Keywords

These keywords were added by machine and not by the authors. This process is experimental and the keywords may be updated as the learning algorithm improves.

 

Resource type: :

Dataset

Permanent URL: :

https://datahub.io/dataset/lodstats

 

1 Introduction

Over the past years, the size of the Data Web has increased significantly, which makes obtaining general insights into its growth and structure both more challenging and more desirable. The expansion of the Data Web can be to a large extent attributed to the efforts in the Semantic Web and Open Government communities. Both communities have a common goal: to provide 5-starFootnote 1 RDF datasets to end-users. To achieve this goal, the Semantic Web community introduced a number of requirements for datasets, which should be fulfilled to be included into the LOD Cloud Footnote 2. The Semantic Web community has a main dataset registry hub: the datahubFootnote 3 data catalog, while Open Government initiatives usually distribute RDF datasets through their own data catalogs (e.g. data.gov, publicdata.eu and open.canada.ca).

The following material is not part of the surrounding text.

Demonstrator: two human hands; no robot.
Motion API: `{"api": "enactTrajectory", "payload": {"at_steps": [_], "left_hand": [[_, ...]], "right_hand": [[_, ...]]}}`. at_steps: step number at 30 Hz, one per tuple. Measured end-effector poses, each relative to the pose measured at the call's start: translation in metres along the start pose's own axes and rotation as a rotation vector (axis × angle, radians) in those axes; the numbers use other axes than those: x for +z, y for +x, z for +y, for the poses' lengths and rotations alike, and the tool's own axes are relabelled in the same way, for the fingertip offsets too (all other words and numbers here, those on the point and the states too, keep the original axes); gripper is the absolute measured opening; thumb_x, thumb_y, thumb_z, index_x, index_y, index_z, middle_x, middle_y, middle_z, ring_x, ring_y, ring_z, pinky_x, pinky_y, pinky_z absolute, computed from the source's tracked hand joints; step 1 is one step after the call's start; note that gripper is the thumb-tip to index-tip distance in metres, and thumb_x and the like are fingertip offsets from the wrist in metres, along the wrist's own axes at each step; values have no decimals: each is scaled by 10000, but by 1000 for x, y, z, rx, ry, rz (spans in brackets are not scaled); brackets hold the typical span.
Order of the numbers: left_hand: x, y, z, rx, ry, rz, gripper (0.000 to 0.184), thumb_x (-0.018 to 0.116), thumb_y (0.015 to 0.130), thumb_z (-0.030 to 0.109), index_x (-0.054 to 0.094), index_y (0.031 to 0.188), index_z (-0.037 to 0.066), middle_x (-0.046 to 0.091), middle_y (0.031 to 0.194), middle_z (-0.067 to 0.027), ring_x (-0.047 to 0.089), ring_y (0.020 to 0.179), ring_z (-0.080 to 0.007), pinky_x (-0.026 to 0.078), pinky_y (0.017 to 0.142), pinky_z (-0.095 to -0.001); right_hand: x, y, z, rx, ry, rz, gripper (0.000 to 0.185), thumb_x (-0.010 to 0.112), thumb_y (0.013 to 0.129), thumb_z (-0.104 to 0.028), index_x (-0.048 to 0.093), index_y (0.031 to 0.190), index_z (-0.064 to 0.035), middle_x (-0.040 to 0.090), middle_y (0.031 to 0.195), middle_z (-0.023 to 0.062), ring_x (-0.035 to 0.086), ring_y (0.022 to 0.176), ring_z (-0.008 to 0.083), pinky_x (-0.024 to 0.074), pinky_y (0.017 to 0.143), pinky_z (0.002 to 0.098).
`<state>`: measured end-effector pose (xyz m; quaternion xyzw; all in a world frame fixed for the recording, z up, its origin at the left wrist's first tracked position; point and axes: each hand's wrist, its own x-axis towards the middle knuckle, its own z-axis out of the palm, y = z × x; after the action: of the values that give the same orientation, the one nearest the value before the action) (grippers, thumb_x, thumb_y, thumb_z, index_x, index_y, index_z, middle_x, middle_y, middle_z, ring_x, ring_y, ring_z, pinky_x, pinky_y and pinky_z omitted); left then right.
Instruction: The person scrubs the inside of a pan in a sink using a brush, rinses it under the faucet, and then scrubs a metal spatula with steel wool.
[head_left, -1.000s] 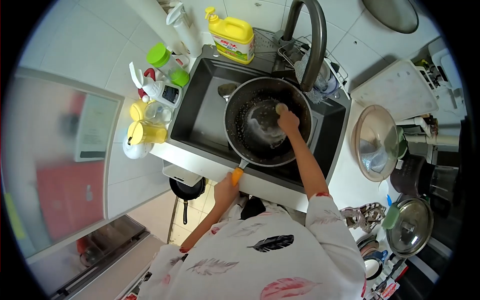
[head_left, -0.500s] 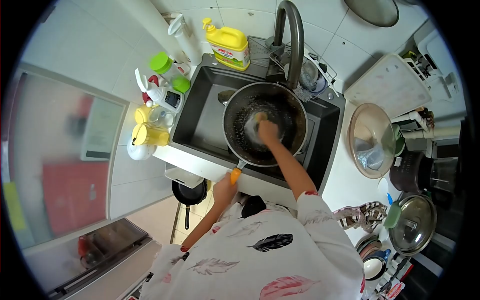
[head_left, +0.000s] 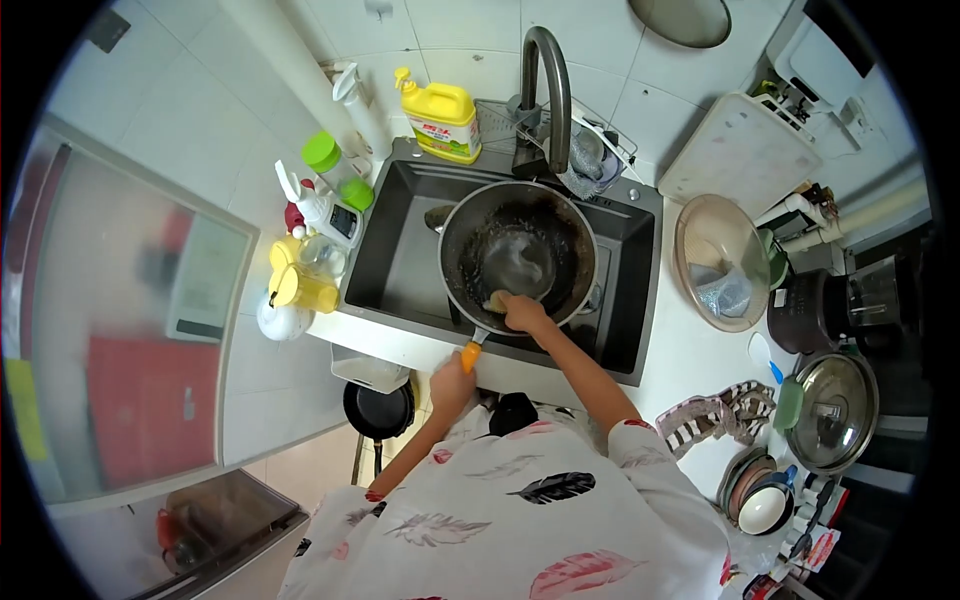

All of the mentioned data catalogs utilize CKAN, an open-source data portal platform, which is a de-facto standard for Open Data. CKAN provides a solid framework to organize datasets and to expose metadata about them in various formats, including RDF. However, CKAN does not provide analytics over the registered datasets and highly depends on the user input. Moreover, no single aggregation point exists. These factors limit the possibility to obtain general insights into the Data Web. The lack of such insights hinders important data management tasks such as quality, privacy and coverage analysis.

For this reason, attempts to analyze the Data Web were made previously. SPARQL Endpoint Status Footnote 4 (SPARQLES) [3] addresses the problem of the availability of SPARQL endpoints over time. SPARQLES aggregates 553 SPARQL endpoints and exposes information on the availability and their features (e.g. support for SPARQL 1.0/1.1, availability of VoID/Service descriptions). Linked Open Vocabularies Footnote 5 (LOV) [6] is a project for building an RDF vocabulary ecosystem, which can support reuse of vocabulary terms. LOV aggregates the vocabularies from various publishers and establish relationships between them using the VOAF vocabulary. The project collected 548 vocabularies (e.g. DCMI Metadata Terms, Friend of a Friend and others) and enabled vocabulary search by utilizing metrics derived from the analysis of the vocabularies and their relationships. The vocab.cc project attempted to fill the gap of vocabulary usage statistics. Being based on the Billion Triples Challenge (BTC) in 2012, vocab.cc introduced four metrics to evaluate the BTC dataset. However, the project has a limited scope (i.e. being restricted to the BTC dataset) and was a one-shot evaluation, and therefore does not provide sustainable statistics over time.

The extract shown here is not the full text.